Tentative rally by Asian equities
US stock markets staged a tail-chasing buy-the-dip rally overnight, but Asian markets, although mostly higher, have been far more circumspect. Much of the difference can be laid at the door of Covid-19. While the US is enduring surging cases, the economy continues to fire on all cylinders with their vaccination programme limiting an economic fallout. In contrast, much of Asia remains under a virus cloud compounded by slow vaccination rollouts. The price action in Asia today perhaps reflects the new realities of an asynchronous global recovery.
Overnight, the S&P 500 rose 1.52%, with the NASDAQ climbing 1.57% and the Dow Jones leaping 1.62%. Notably, the Dow Jones retraced to its March 2020 support line perfectly before rallying. Both the S&P 500 and NASDAQ remain well clear of their March 2020 support lines, and it seems that buy-the-dip remains the go-to strategy for investors on any material price dips. With the US earning’s session progressing nicely, despite being lost in the delta-noise this week, I shall not argue that point. Futures on all three indexes are hovering at unchanged in Asia.
The Nikkei 225 was up 0.60%, with the KOSPI edging 0.40% lower after recording rising new virus cases, raising lockdown fears. In China, the Shanghai Composite was up by 0.60%, with the CSI 300 0.65% higher. Mainland stocks have been rock-sold this week as the blood flowed elsewhere, and I suspect that China’s “national team” have been at work this week. Hong Kong has fallen 0.50% with the China tech-clampdown and increasing credit concerns among mainland property developers capping gains.

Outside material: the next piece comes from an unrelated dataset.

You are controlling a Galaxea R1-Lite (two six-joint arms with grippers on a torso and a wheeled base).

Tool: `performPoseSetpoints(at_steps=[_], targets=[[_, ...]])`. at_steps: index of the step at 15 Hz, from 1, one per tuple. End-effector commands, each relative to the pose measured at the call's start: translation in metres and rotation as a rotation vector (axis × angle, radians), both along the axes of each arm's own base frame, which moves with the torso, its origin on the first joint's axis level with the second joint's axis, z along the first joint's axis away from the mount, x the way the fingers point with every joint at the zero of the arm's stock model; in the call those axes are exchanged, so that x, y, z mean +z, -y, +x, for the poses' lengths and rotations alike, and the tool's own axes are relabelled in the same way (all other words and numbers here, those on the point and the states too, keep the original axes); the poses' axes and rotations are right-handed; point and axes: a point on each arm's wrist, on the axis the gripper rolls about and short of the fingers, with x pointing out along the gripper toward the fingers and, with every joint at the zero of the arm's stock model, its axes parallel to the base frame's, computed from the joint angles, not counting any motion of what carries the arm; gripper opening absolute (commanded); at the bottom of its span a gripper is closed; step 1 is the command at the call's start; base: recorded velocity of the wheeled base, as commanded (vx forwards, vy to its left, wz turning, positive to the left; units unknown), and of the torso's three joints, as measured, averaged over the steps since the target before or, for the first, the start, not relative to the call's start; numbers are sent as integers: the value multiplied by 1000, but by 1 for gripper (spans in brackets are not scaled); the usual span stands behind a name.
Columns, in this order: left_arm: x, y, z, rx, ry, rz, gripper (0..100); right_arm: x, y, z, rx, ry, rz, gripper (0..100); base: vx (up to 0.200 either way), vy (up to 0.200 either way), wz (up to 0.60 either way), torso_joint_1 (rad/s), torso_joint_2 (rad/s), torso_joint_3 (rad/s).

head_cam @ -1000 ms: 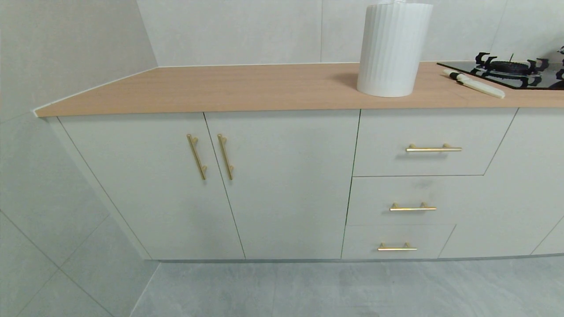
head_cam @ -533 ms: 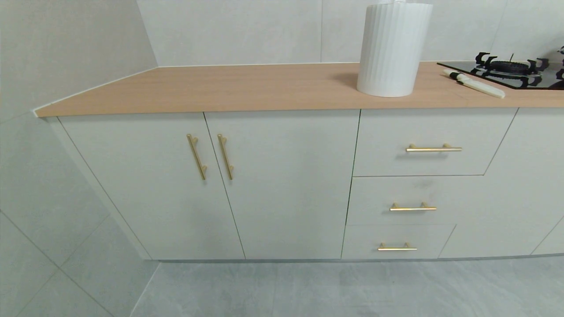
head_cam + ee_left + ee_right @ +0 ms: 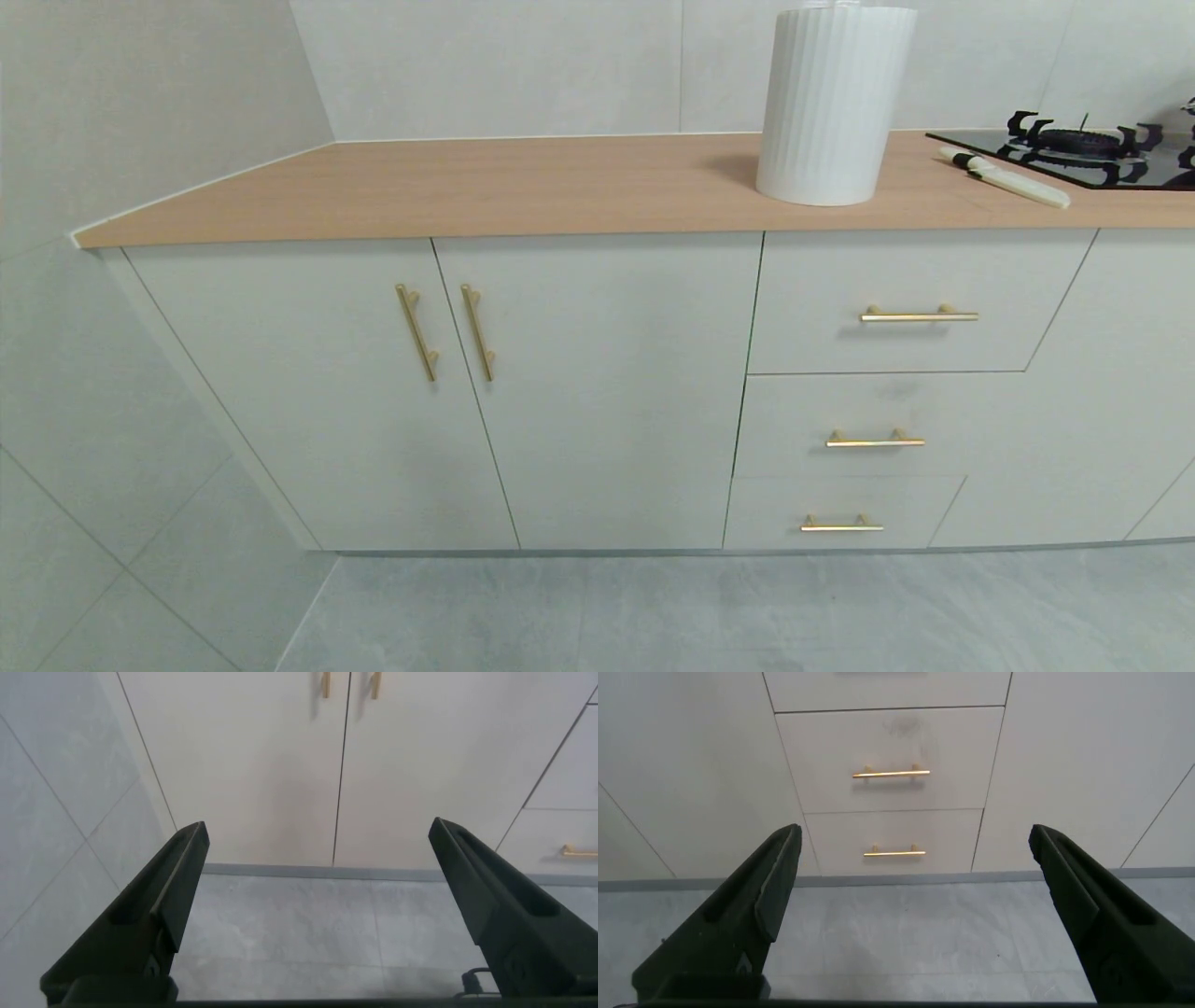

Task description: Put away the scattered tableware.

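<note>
Left claw and right claw both gape wide open, empty, while what looks like a white knife lies on the worktop by the hob: stiff, light, probably slippery, so I'd grab its handle.

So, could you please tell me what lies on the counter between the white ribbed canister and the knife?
Nothing does. In the head view, the stretch of wooden countertop between the white ribbed canister and the knife is bare.
</note>
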Motion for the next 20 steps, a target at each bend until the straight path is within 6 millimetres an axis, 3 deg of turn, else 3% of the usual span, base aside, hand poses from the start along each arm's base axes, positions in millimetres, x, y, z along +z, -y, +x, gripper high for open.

Singapore is reinitiating virus restrictions once again, and that sees the Straits Times unchanged for the session. Kuala Lumpur is also unchanged, with Jakarta climbing 0.45% after the President hinted at easing virus restrictions. Taipei has fallen 0.30%, while Manila is down 1.50%, and Bangkok is flat for the session. Australia’s ASX 200 and All Ordinaries have ignored the Retail Sales disappointment and followed Wall Street higher, both rising by 1.20%.
European markets should open higher despite the inconclusive Asian session. Asian markets are reflecting an asynchronous viral-recovery reality, while Europe is much further along that road, like the United States. An ECB expected to be dovish tomorrow should also support Eurozone equities.